Doctrine du libre-échange et causes de protection

Doctrine du libre-échange:

Une politique de non-restriction à la circulation des marchandises entre les pays est connue sous le nom de politique de libre-échange.

Les restrictions imposées dans le but de protéger les industries d'origine constituent la politique de protection.

Selon Adam Smith, ce terme de "libre-échange" a été utilisé pour désigner "ce système de politique commerciale qui n'établit aucune distinction entre les produits nationaux et les produits étrangers et n'impose donc aucune charge supplémentaire à ces derniers, ni n'accorde de faveurs spéciales à l'ancien. "

Le libre-échange ne nécessite toutefois pas la suppression de tous les droits sur les produits de base. Il insiste seulement sur le fait qu'elles ne seront imposées que pour le revenu et nullement pour la protection. En tant que politique pratique, le libre-échange repose sur la théorie du commerce international. Dans les mots de Cairnes, «Si les nations ne commercent que si un avantage en découle, toute ingérence dans leur libre action dans le négoce ne peut avoir pour effet que de les soustraire à un avantage».
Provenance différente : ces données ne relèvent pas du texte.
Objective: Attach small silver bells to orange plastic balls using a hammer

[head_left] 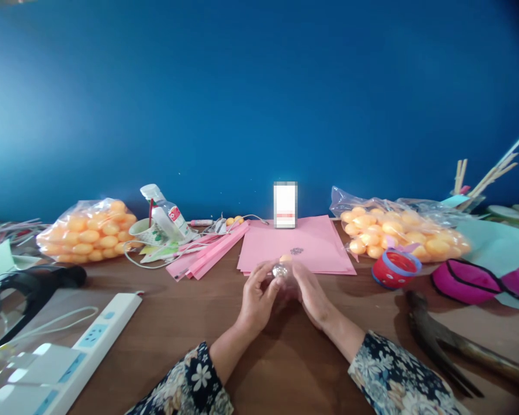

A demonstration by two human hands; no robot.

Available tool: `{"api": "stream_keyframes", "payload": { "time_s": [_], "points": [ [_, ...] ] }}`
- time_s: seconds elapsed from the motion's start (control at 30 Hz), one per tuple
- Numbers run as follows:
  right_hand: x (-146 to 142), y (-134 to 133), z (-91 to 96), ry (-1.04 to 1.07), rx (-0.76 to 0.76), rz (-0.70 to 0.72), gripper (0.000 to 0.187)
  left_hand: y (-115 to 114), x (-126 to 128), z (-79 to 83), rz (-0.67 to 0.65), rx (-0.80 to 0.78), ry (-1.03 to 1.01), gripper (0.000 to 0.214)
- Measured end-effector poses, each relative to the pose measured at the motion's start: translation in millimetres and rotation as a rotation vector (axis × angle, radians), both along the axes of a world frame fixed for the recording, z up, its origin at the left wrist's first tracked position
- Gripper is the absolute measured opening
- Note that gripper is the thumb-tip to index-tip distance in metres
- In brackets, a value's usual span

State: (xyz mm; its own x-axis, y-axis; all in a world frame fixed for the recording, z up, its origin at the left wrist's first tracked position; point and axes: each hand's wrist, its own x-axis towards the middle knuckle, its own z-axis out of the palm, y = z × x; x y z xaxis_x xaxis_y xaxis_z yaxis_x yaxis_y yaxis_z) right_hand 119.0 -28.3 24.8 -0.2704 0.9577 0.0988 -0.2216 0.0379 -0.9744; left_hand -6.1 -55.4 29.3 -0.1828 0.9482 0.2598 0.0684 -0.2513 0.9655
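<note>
My left hand and my right hand meet over the brown table, just in front of a stack of pink paper. Both pinch a small shiny, clear object between the fingertips; an orange ball seems to sit in or behind it, but I cannot make it out clearly. Both wrists come out of dark flowered sleeves. A small dark mark lies on the pink paper just beyond the fingers.
Bags of orange balls lie at the back left and back right. A spray bottle, pink paper strips, a red tape roll, magenta masks, a white power strip and a white box surround the hands.
</note>
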Motion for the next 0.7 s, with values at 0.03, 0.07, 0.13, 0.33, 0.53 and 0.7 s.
{"api": "stream_keyframes", "payload": {
  "time_s": [0.03, 0.07, 0.13, 0.33, 0.53, 0.7],
  "points": [
    [0.8, 0.6, 1.8, 0.024, 0.009, 0.020, 0.037, 1.1, -1.6, 0.3, 0.025, 0.027, 0.042, 0.031],
    [1.6, 1.3, 3.5, 0.048, 0.001, 0.054, 0.034, 2.1, -3.0, 0.4, 0.039, 0.044, 0.073, 0.031],
    [2.9, 2.7, 5.7, 0.068, -0.009, 0.101, 0.031, 3.2, -5.0, -0.2, 0.047, 0.059, 0.118, 0.032],
    [4.2, 5.0, 3.4, 0.082, -0.010, 0.099, 0.027, 2.1, -4.8, -1.6, 0.037, 0.089, 0.238, 0.031],
    [2.5, 3.4, 2.9, 0.060, 0.022, 0.050, 0.034, -0.2, -0.8, -0.2, 0.000, -0.035, -0.003, 0.040],
    [3.0, 4.1, 2.3, 0.024, 0.089, -0.012, 0.032, -0.3, -0.1, -0.3, 0.016, -0.115, -0.154, 0.042]
  ]
}}
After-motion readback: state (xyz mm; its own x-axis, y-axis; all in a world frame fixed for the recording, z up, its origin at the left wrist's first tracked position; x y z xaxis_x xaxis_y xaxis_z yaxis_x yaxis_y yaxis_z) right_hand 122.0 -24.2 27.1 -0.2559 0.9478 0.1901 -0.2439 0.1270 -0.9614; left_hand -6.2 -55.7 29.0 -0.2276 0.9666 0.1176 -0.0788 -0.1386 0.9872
Bien avant cela, écrivait Adam Smith:

"Si un pays étranger peut nous fournir une marchandise moins chère que nous ne pouvons le produire nous-mêmes, mieux vaut la leur acheter avec une partie des produits de notre propre industrie, utilisée de manière à nous procurer un avantage."

Il continua plus loin:

«Que l'avantage d'un pays sur un autre soit naturel ou acquis est à cet égard sans conséquence. Tant qu'un pays aura ces avantages et que l'autre en voudra, il sera toujours plus avantageux pour ces derniers d'acheter plutôt que d'acheter. ”La seule exception qu'Adam Smith ferait était celle des industries nécessaires à la défense. Celles-ci pourraient être protégées puisque «la défense est plus importante que l'opulence».

La doctrine du libre-échange est l’extension de la doctrine de la division du travail au domaine international. Adam Smith a de nouveau déclaré: «Les individus ont intérêt à employer leur industrie de manière à avoir un avantage sur leurs voisins." Et il ajoute: "Ce qui est prudent dans la conduite de chaque famille privée peut se faire rare soyez folie dans celui d'un grand royaume. »En résumé, la théorie du libre-échange est qu'une telle politique permet à chaque pays de se consacrer aux formes de production pour lesquelles il est le mieux adapté sur la base de l'avantage comparatif.

Arguments en faveur de la protection des pays sous-développés:

En dépit de toutes les objections et de tous les dangers énumérés ci-dessus, il existe encore de solides arguments en faveur de la protection, en particulier dans le cas des pays sous-développés:

I. La protection dans ces pays entraîne une utilisation plus complète des ressources naturelles non utilisées ou sous-utilisées.

II. La protection limiterait également les importations et créerait une demande pour les produits de la maison, donnant ainsi un coup de fouet à l’investissement, à l’emploi et au revenu.

III. En outre, étant donné que les pays sous-développés subissent une dépendance excessive à l’agriculture, la diversification est donc absolument nécessaire. La protection contribue à la diversification des industries et leur confère donc une stabilité économique.

IV Avant tout, la protection des industries naissantes est une nécessité absolue dans ces pays. Cet argument en faveur de la protection revêt une importance bien plus grande dans un pays comme l’Inde, riche en ressources naturelles et possédant par conséquent de vastes possibilités de croissance industrielle. Mais, en raison de la concurrence d'autres pays, les industries indiennes ne pouvaient pas non plus être démarrées ou, lorsqu'elles étaient démarrées, ne pouvaient pas progresser rapidement. Par conséquent, l’instauration d’un parapluie protecteur pour les industries naissantes revêt une importance particulière dans un pays comme l’Inde.

V. 'Argument' de l'économie infantile. Selon le professeur Gunnar Myrdal, les économies de la plupart des pays sous-développés sont déséquilibrées et il y a de bonnes raisons pour une politique protectionniste visant à soutenir leur industrialisation.

Myrdal fait référence à quatre raisons spéciales pour la protection industrielle dans ces pays afin de promouvoir l'industrialisation:

a) les difficultés rencontrées pour trouver une demande correspondant à la nouvelle offre;

b) l'existence d'un excédent de main-d'œuvre;

c) L’importance des investissements individuels dans la création d’économies externes,

d) une structure de prix interne déséquilibrée défavorisant l'industrie.

Ces raisons plaident en faveur de la protection du point de vue de l’industrialisation par une économie naissante.